Code/Software used in the study
Software packages to analyze our datasets are described in the method section.
Methods
AML cell lines OCI-AML3, MOLM-13 TP53 wild-type and MOLM-13 TP53 p.R248Q cells were treated with milademetan, selinexor, and the combination of milademetan and selinexor for 12 hours. RNA samples were collected from those cells and subjected to RNA sequencing.
RNA sequencing
OCI-AML3, MOLM-13 TP53 wild-type, and R248Q mutant cells were treated with DMSO, milademetan, selinexor, or the combination of Mil + Sel for 12 hours. Cells were harvested and total RNA was extracted using QIAGEN RNeasy extraction kit from each sample (N = 3 for each treatment, N = 12 in total) according to the manufacturer’s protocol.

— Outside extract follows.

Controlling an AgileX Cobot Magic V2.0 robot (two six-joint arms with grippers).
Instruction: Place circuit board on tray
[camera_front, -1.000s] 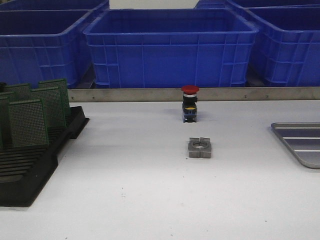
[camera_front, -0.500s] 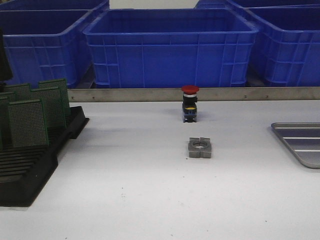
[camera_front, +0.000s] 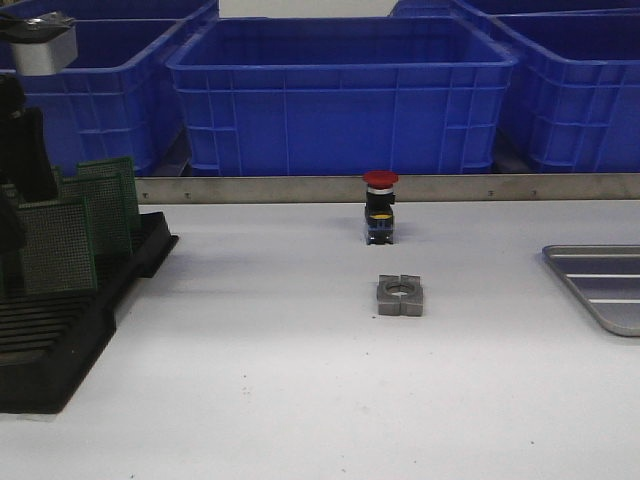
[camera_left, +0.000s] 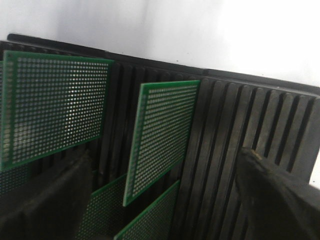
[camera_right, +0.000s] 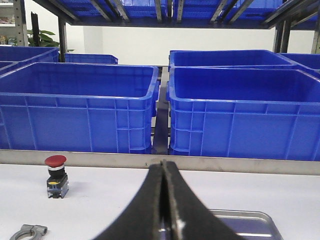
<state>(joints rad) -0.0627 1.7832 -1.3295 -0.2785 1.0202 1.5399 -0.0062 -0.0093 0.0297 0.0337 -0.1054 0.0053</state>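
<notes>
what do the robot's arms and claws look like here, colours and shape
The left arm is black, with a silver-grey boxy block at its top in the front view. The left claw has two broad, dark, matte fingers with a rough, worn-looking surface. The right claw has smooth black fingers that curve and taper to a narrow tip. No cables or markings are visible.

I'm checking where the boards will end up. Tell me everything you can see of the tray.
The tray is shallow, silver-grey and metal-looking, with a raised rim, rounded corners and pale ridged lines across its floor. It lies flat on the white table at the right edge of the front view, partly cut off by the frame. What shows of it holds nothing. The right wrist view shows one corner just behind the shut right tool, which hangs apart from it.
</notes>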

Barcoded, Illumina-compatible, strand-specific total RNA libraries were prepared using the TruSeq Stranded Total RNA Sample Preparation Kit (Illumina, San Diego, CA). Briefly, 1mg of DNase I treated total RNA was depleted of cytoplasmic and mitochondrial ribosomal RNA (rRNA) using Ribo-Zero Gold (Illumina). After purification, the RNA was fragmented using divalent cations and double-stranded cDNA was synthesized using random primers. The ends of the resulting double-stranded cDNA fragments were repaired, 50-phosphorylated, 3’-A tailed and Illumina-specific indexed adapters were ligated. The products were purified and enriched by 11 cycles of PCR to create the final cDNA library. The libraries were quantified using the Qubit dsDNA HS Assay Kit (ThermoFisher, Waltham, MA) and assessed for size distribution using the Fragment Analyzer (Advanced Analytical, Ankeny, IA), then multiplexed 4 libraries per pool.

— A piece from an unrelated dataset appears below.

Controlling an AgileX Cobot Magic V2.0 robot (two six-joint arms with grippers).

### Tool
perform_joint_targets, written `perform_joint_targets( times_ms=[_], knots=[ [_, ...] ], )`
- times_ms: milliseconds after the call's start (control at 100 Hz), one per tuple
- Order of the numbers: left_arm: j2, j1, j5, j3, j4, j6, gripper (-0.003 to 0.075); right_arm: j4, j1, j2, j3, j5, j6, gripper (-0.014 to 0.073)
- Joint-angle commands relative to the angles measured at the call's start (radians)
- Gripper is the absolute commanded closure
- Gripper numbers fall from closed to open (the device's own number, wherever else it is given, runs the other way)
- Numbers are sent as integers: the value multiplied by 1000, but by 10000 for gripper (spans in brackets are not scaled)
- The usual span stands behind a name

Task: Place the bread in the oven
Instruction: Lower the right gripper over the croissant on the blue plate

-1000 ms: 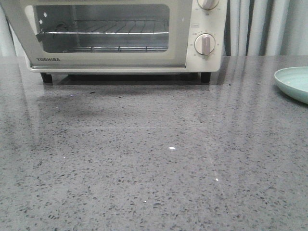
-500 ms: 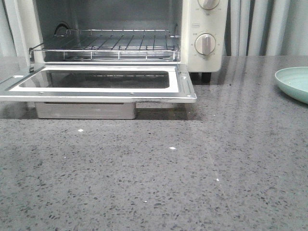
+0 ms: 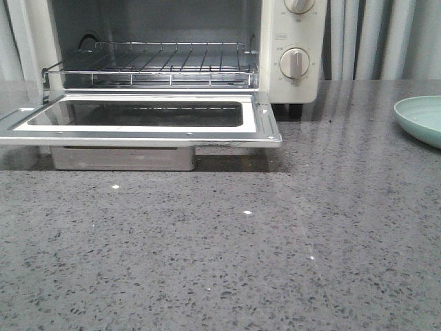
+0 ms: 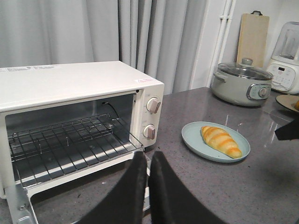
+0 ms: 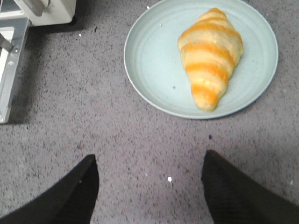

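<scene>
The cream-white oven (image 3: 289,41) stands at the back left with its glass door (image 3: 138,117) dropped flat and its wire rack (image 3: 151,62) bare; it also shows in the left wrist view (image 4: 70,88). The bread (image 5: 210,56) lies on a pale green plate (image 5: 154,60), also seen in the left wrist view as bread (image 4: 220,140). My left gripper (image 4: 148,156) is shut and empty, above the door's front corner. My right gripper (image 5: 148,163) is open and empty over the bare counter, short of the plate. Neither gripper shows in the front view.
The plate's edge (image 3: 420,117) shows at the right of the front view. A grey pot (image 4: 240,84), a cutting board (image 4: 252,32) and a white appliance (image 4: 285,56) stand far back. The oven door (image 5: 9,70) juts out beside the right gripper.
The oven door, tilted nearly closed one second ago, dropped fully open by half a second ago. Nothing has moved since.
</scene>
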Motion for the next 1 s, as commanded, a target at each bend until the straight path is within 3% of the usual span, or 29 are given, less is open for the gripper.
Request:
perform_joint_targets(
  times_ms=[0,400,650,990],
  knots=[
    [8,-7,-57,-35,18,-1,741,-24,0,77,-87,-65,1,158],
    [8,-7,-39,-35,18,-1,742,-237,-2,446,-370,147,1,158],
    [8,-7,-37,-35,18,-1,741,-251,-14,618,-451,150,1,158],
    [8,-7,-37,-35,18,-1,741,-230,-104,754,-469,85,1,158]
  ],
)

Library pools were quantified by qPCR and sequenced, one pool per lane, on the Illumina NovaSeq6000 sequencer using the 150 bp paired-end format.

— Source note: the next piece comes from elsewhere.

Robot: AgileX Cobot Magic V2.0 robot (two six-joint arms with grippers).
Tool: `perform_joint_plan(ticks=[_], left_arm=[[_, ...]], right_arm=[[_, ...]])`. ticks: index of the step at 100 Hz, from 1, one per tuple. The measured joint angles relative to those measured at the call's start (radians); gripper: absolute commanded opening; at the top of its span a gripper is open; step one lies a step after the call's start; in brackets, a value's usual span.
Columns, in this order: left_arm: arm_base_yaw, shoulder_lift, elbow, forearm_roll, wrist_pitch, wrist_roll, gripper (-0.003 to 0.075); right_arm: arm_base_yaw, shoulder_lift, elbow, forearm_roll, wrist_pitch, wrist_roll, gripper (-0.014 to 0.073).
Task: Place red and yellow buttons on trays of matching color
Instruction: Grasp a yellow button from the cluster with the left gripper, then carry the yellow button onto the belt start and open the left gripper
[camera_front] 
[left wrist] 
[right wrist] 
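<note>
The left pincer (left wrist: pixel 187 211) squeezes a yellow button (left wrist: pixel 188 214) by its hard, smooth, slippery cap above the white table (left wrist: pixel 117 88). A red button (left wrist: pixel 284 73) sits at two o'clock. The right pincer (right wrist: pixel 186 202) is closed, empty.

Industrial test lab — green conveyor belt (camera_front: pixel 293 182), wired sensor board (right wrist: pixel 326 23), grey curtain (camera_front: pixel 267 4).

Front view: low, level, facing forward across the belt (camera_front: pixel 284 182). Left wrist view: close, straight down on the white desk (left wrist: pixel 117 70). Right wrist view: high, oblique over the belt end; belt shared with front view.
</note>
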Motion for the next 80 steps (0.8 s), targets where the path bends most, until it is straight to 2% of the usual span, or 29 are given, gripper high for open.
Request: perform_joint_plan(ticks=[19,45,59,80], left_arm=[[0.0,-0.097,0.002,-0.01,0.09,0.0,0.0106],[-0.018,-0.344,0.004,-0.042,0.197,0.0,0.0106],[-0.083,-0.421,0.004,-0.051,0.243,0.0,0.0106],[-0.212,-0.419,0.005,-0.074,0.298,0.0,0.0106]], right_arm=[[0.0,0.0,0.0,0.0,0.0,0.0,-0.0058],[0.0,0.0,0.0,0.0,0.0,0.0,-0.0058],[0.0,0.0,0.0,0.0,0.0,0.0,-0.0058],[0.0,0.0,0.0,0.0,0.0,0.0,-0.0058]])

Differential gene expression profiling and pathway analyses
Gene expression was quantified using the Kallisto/sleuth pipeline. Read quantification was performed with Kallisto (v. 0.44.0), a pseudo-alignment-based method to quantify RNA abundance at the transcript level in transcripts per million (TPM) counts. Kallisto quant was utilized with the number of bootstraps set to 100 using ENSEMBL cDNA transcripts (Human assembly hg19, release GRC38.14) for indexing. Hierarchical clustering and principal component analysis (PCA) of the samples were performed. Sleuth v0.30.0 was used to measure the abundance of the transcripts as transcripts per million (TPM) with covariates for treatment conditions and downstream differential gene expression (DGE) to leverage the bootstrap estimates of Kallisto and to output model-based, gene-level normalized TPM matrix. The abundance of the genes was calculated as the sum of the TPMs mapped to a given gene. When using the sleuth preparation, gene isoforms were aggregated with a target map file derived from the Refseq hg19 transcriptome. For each gene, both the likelihood ratio test and Wald test were performed on the condition parameter to obtain their respective FDR-corrected p-values. Significantly altered genes were those passing the two tests at a cutoff of false discovery rate (FDR) < 0.1. The plot_transcript_heatmap function in the Sleuth package was utilized to visualize the cluster analysis. Enhanced Volcano R package was used to generate the volcano plots (Blighe, K.; Rana, S.; Lewis, M. EnhancedVolcano: Publication-Ready Volcano Plots with Enhanced Colouring and Labeling. 2018. R Package Version 1.3.5. Available online: https://github.com/kevinblighe/EnhancedVolcano), which is a visual tool for displaying differentially expressed genes (DEGs) among overall gene expression levels. Beta score (log2) of -1 and 1 (0.5 fold and 2 folds), and q value of 0.05 were used as threshold lines for the magnitude of change in gene expression and significance, respectively. HALLMARK gene sets were used for pathway enrichment and functional classification of differentially expressed genes.